How long does that little CO2 bottle last?


----------



## AussieDIYFK (Aug 13, 2012)

thank you hedgie
about 6 weeks @ 2 bps


----------



## Phil Edwards (Jul 18, 2003)

That's amazing! As exciting and dynamic as high intensity stem systems can be, my favorite will always been tanks like yours. The deep greens and serene feel of systems that are mostly ferns and aroids is very appealing to me. You've done a great job using the tank's depth and varieties of plants to their best advantage. :thumbsup:


----------



## jbig (Jul 13, 2012)

this tank is just as awesome as the pink floyd poster above it. 

awesome, awesome set up.


----------



## xmas_one (Feb 5, 2010)

Very nice! I like it much better with the lights up high.


----------



## The Dude (Feb 8, 2011)

That's amazing. Just awesome all the way around


----------



## JEFF9922 (May 8, 2013)

Dude that is so awsome cant wait till I can do a huge tank


----------



## AussieDIYFK (Aug 13, 2012)

thank you all for the positive comments  
i just picked up my sera co2 reactor today and very excited to install it to the system,
the old ista reactor was terrible at diffusing and i would get heaps of micro bubbles so hopefully the sera pulls through with 100% diffusion


----------



## etk300ex (May 1, 2013)

Very nice!


----------



## kwheeler91 (May 26, 2009)

Dude... this is sweet


----------



## Landmines (Aug 19, 2013)

absolutely stunning


----------



## AussieDIYFK (Aug 13, 2012)

cheers guys  heres a pic of the sera reactor 1000 and is designed very-well and built strong with thick smoke grey plastics





the last shots of the tank is only a few weeks ago when i moved it into my new man cave, the tank hasnt had any co2 for at least 2 months and cant wait to finally boost it back to life again


----------



## oldskool559 (Aug 19, 2013)

wow awesome tank!


----------



## ua hua (Oct 30, 2009)

Beautiful tank. I'm glad to see you raised your lights, not only does it give it better coverage but more importantly it's not blocking the bottoms of your beautiful piece of artwork.:thumbsup:


----------



## AussieDIYFK (Aug 13, 2012)

hhaha yeah i didnt want the ladies to be neglected.
are you a tool fan ? if so you would love my old 70g (disposition) most of the stock and plants when in the 240


----------



## ua hua (Oct 30, 2009)

AussieDIYFK said:


> hhaha yeah i didnt want the ladies to be neglected.
> are you a tool fan ? if so you would love my old 70g (disposition) most of the stock and plants when in the 240
> Non co2 Semi planted Aquarium - 70 gallon - YouTube


Yes I am a huge Tool fan. I was hooked after the first time I saw them live back in 1993. Did you get to see them this last year when they made it back down under? That 70 gal is a really nice looking tank also.


----------



## teddo10 (Nov 9, 2004)

Which Nymphaea is that? (on page 1)


----------



## AussieDIYFK (Aug 13, 2012)

yes saw them at Brisbane entertainment center and were amazing as always, its just sad that maynard's voice is starting to weaken a little and were limited to the songs they could play that night.

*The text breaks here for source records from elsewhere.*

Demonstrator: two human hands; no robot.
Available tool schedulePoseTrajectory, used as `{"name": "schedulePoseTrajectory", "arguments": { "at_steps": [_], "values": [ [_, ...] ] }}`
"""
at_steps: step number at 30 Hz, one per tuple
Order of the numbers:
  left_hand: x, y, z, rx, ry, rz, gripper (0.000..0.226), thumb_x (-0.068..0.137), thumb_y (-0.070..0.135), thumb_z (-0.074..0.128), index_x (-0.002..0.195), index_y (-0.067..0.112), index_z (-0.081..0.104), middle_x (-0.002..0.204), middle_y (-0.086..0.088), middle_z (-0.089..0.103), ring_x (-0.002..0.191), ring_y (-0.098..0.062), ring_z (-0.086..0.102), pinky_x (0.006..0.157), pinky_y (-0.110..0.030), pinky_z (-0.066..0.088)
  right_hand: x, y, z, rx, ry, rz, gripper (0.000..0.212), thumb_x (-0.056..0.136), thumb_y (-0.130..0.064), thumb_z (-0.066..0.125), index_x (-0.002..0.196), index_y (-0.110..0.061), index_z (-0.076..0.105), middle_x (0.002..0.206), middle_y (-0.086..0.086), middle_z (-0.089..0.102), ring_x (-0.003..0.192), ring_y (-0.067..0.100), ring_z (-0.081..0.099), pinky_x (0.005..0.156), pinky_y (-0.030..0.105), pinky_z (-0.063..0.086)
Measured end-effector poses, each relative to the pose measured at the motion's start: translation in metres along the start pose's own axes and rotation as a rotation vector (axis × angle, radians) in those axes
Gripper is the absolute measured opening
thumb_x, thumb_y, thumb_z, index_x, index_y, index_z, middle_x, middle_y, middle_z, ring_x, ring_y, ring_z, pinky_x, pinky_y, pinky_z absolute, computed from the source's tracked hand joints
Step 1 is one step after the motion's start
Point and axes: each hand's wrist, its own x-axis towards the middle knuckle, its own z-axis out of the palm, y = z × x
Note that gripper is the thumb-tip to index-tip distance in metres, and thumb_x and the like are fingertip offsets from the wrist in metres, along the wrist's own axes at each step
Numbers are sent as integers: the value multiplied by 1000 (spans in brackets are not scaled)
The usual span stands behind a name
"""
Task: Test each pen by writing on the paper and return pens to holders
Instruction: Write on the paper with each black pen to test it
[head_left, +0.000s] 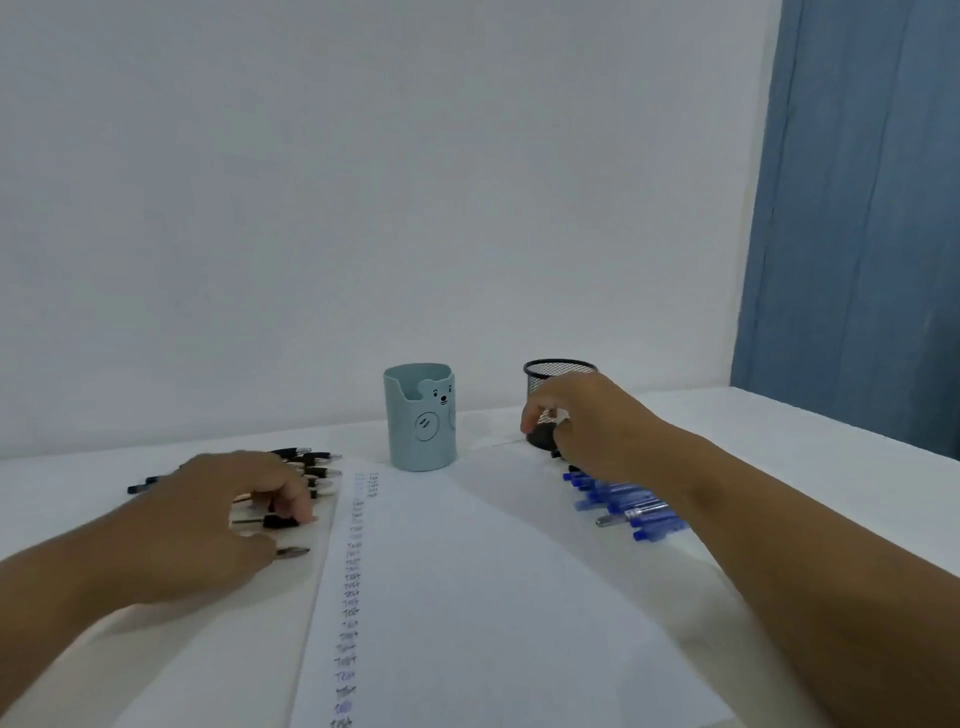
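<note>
Nearest the camera, the sheet of paper (467, 597) lies flat on the white table (805, 441), and a column of small handwritten "Test" marks (349, 613) runs up its left edge, the lowest ones smudged with blue. Just beyond, on the left, the left hand (218, 514) sits palm-down over the row of black pens (311, 470), fingers bent downward with the tips touching a pen barrel near the paper's edge; whether it is really gripping one I cannot tell, since the hand covers most of that row. A few pen ends poke out to the left of the wrist. Across the paper, on the right, the blue pens (631, 506) lie side by side on the table, partly hidden under the right forearm. Further back, the right hand (587, 415) reaches forward with its fingers curled down in front of the black mesh holder (558, 384), fingertips at the holder's base; what it has between them, if anything, is too blurred to make out. Between the two hands stands the pale blue bear-face holder (421, 415), upright just past the top of the paper. Behind everything, a plain white wall, with a blue curtain (852, 208) hanging at far right.
</note>
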Motion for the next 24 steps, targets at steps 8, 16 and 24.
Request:
{"name": "schedulePoseTrajectory", "arguments": {
  "at_steps": [8,16,24],
  "values": [
    [-1,-15,-8,197,-30,8,17,86,21,74,79,37,74,92,33,65,89,3,60,73,-10,44,-11,-54,40,9,-85,-330,29,94,-13,55,109,-33,70,110,-24,63,111,1,52,99,22,38],
    [4,11,4,-300,367,-57,12,97,17,64,97,28,68,84,10,76,75,-5,68,63,-11,47,-1,-83,68,12,-99,-448,21,96,-23,58,110,-34,70,100,-25,62,99,1,56,92,28,48],
    [11,28,13,-1353,532,-212,13,92,-1,66,97,7,57,92,-12,73,82,-28,74,79,-28,62,31,-111,69,338,-204,-392,26,76,-38,86,94,-27,72,74,0,68,67,12,61,74,36,53]
  ]
}}
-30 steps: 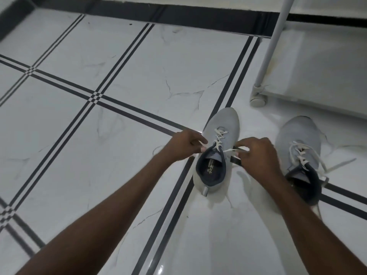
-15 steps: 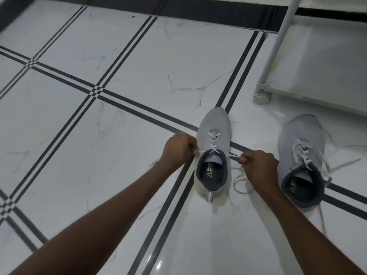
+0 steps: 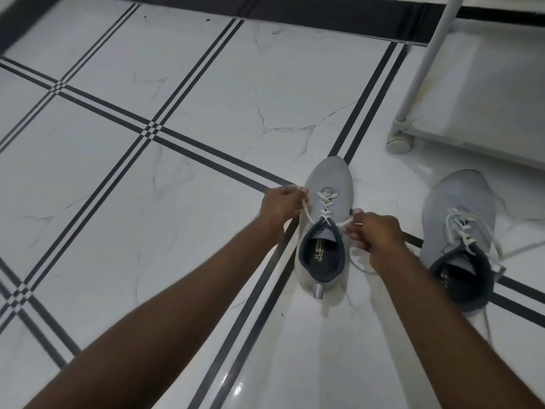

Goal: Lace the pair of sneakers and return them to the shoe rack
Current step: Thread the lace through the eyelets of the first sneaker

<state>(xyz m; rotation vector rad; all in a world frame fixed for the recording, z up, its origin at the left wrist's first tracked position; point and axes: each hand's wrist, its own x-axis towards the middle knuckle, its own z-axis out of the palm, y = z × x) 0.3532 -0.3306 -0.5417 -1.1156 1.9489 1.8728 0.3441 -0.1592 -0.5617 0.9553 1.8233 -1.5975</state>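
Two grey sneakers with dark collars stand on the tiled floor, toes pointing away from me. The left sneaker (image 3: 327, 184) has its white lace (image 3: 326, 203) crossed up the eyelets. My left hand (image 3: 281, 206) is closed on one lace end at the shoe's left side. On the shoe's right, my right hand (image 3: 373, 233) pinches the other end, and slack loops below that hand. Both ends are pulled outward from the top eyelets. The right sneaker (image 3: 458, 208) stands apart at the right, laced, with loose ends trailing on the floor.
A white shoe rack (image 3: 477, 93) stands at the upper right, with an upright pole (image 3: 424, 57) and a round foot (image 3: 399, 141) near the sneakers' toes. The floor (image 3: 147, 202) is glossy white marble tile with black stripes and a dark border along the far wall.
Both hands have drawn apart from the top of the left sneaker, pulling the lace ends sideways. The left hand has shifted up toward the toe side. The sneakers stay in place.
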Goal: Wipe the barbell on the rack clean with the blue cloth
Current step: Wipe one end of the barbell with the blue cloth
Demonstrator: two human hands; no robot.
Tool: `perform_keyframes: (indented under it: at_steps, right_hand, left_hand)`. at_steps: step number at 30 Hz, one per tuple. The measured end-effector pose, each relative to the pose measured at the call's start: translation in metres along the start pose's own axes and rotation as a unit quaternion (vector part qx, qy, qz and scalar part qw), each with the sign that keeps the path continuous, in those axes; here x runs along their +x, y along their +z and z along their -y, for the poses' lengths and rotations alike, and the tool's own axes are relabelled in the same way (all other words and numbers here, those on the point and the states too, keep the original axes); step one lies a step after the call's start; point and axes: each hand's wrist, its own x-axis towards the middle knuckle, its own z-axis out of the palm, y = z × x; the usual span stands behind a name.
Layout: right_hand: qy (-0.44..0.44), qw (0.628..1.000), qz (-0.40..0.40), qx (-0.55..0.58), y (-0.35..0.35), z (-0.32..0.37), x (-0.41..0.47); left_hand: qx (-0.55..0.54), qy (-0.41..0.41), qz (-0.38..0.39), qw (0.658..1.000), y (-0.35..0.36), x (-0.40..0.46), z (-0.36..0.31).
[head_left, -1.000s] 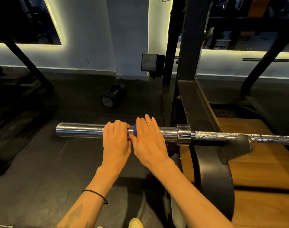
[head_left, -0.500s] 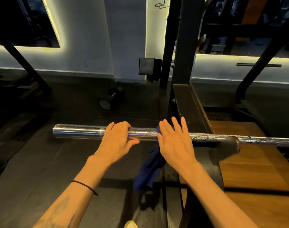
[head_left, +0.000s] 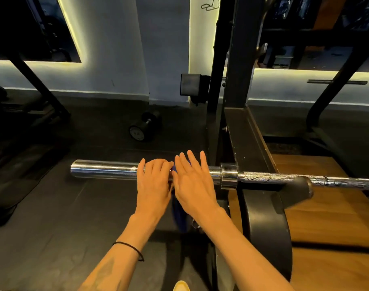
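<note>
My left hand [head_left: 153,183] lay over the bar [head_left: 104,169], fingers curled down across its top, which I judged was there to steady the sleeve against turning while the other hand worked. My right hand [head_left: 193,181] sat just beside it, touching or nearly so, fingers straight and spread, pressing flat on the cloth [head_left: 179,215] draped over the sleeve; a flat palm seemed the sensible way to keep cloth against a round surface. Only a sliver of blue showed between the two hands, and a longer dark-blue tail hung below the right wrist, so most of the cloth was hidden under the palm and I could not tell how far it wrapped round. The bar ran level across in front of me, its bare end well out past my left hand, its collar [head_left: 228,175] just past my right fingers. The sleeve looked smooth, bright and mirror-like with streaky reflections; beyond the collar the shaft [head_left: 269,177] was thinner, duller and rough-textured, crossed by dark lines I could not identify. It rested in the rack [head_left: 240,80] hook [head_left: 303,186] farther to the right. I judged the wiping was on the sleeve, with the shaft yet to do. Beyond my left hand, a dumbbell [head_left: 144,128] lay on the dark floor [head_left: 53,206].
</note>
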Motion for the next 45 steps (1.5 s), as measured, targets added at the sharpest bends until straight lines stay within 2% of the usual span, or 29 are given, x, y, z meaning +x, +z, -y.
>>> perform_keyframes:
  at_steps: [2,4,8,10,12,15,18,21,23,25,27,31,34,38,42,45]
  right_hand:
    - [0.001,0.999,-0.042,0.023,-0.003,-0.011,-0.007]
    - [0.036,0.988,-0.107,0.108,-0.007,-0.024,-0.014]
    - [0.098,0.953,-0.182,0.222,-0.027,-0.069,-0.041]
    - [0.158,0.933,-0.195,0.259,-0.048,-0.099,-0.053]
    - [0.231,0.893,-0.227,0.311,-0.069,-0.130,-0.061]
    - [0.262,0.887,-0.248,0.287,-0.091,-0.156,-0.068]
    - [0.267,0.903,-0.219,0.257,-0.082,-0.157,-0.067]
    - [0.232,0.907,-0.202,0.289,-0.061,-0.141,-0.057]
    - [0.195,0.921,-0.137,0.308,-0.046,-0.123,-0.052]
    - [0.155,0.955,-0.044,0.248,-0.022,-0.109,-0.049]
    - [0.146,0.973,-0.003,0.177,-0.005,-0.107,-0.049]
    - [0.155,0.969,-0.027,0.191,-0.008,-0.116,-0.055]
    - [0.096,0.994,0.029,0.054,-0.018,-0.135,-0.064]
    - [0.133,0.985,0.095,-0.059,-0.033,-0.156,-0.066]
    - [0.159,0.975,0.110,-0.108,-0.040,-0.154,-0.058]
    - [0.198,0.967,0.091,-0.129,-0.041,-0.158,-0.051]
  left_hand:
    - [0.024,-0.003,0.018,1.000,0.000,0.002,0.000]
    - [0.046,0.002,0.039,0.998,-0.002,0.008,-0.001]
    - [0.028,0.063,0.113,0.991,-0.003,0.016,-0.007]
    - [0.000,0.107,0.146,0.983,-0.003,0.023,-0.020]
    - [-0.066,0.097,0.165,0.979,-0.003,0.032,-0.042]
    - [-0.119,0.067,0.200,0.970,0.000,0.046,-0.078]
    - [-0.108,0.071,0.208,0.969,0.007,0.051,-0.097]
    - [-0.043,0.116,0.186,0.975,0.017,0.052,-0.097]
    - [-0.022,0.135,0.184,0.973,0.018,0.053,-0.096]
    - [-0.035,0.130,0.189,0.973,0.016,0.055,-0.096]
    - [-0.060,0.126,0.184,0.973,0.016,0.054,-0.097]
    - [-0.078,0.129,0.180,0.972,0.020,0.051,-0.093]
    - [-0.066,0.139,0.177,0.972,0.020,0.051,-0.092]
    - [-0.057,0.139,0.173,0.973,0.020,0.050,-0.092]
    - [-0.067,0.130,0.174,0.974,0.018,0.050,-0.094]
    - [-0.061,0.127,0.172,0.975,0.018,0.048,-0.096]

hey tedd its a red tiger lotus


----------



## Whiskey (Feb 15, 2005)

What a great tank!!! Excellent work, and the wood work in the other thread I saw today was amazing as well.

Do you happen to know how much PAR you are getting at tank bottom?
What CO2 level are you trying to maintain? Do you shoot for 30ppm? Or just put a little in for a plant boost?

Thank you!
Whiskey


----------



## AussieDIYFK (Aug 13, 2012)

hey whiskey, im not to sure on what par or co2 levels I have, I should really invest in a par meter and measure my ph & kh to find out what co2 levels I have, Im just going of a dupla drop checker and its solid green. how do you find the co2 ppms?


----------



## Whiskey (Feb 15, 2005)

AussieDIYFK said:


> hey whiskey, im not to sure on what par or co2 levels I have, I should really invest in a par meter and measure my ph & kh to find out what co2 levels I have, Im just going of a dupla drop checker and its solid green. how do you find the co2 ppms?


There are a couple of ways, One is to measure KH and PH then use a CO2 chart like here:
http://www.plantedtank.net/forums/showthread.php?t=23531

There is some argument about the accuracy of this though, especially in tanks with little or no water changes because acids unrelated to CO2 will build up and throw off the calculation. 

A more accurate way it to precisely measure PH of the water in the tank, then put it in a cup overnight to off gas all the CO2 and measure again, the overnight sample will have about 2-4 PPM then use the chart at that KH level, and scoot over to where you were with the first measurement.

HTH,
Whiskey


----------



## AussieDIYFK (Aug 13, 2012)

thank you whisky for the link. im going to do some test on the co2 and have dropped my lighting periods and lowered the bps on the regulator, cheers


----------



## Down_Shift (Sep 20, 2008)

Wow. The length of the tank. And the halides. Intrnsr


----------



## LB79 (Nov 18, 2011)

...wow...


----------



## AussieDIYFK (Aug 13, 2012)

torpedo barbs sold and 12 discus coming your way, keep tuned


----------



## HunterX (May 19, 2012)

Come on brother! Time for an update!


----------



## andyl9063 (Oct 22, 2010)

AussieDIYFK said:


> torpedo barbs sold and 12 discus coming your way, keep tuned


great decision.
Discus would look great in that tank. I have 12 myself in a 220g.


----------



## CannaBrain (Oct 3, 2008)

Gorgeous, man. You really hammered out all the fine details, paid off.


----------



## AussieDIYFK (Aug 13, 2012)

i hate moving house :-( and 240g of planted tank with it


----------



## AussieDIYFK (Aug 13, 2012)

some old pics i found around 1 year from the start of the setup
note theres been no c02,ferts or waterchanges for 2 months 



Bump: right side through


left side through


java on branch


----------



## AussieDIYFK (Aug 13, 2012)

fast forward another 1 year and here it is before the 3rd move to the new house


----------



## Undertow (Dec 21, 2012)

Sweet tank!!!!!!


----------



## wootlaws (Feb 25, 2011)

Beautiful tank and nice update!


----------



## AussieDIYFK (Aug 13, 2012)

thanks guys, 
heres a quick pic of the tank setup now at the house.
sorry for the spare of the moment pic taken during the day


----------



## TheGreatOne (Nov 7, 2014)

Great Work, very interesting to look and read through the thread!!! Awesome Tank!!!


----------



## TheGrinch (Nov 13, 2014)

I really like this tank! im debating on high tech or low tech and this tank is just amazing!


----------



## second (Jan 31, 2005)

Fascinating


----------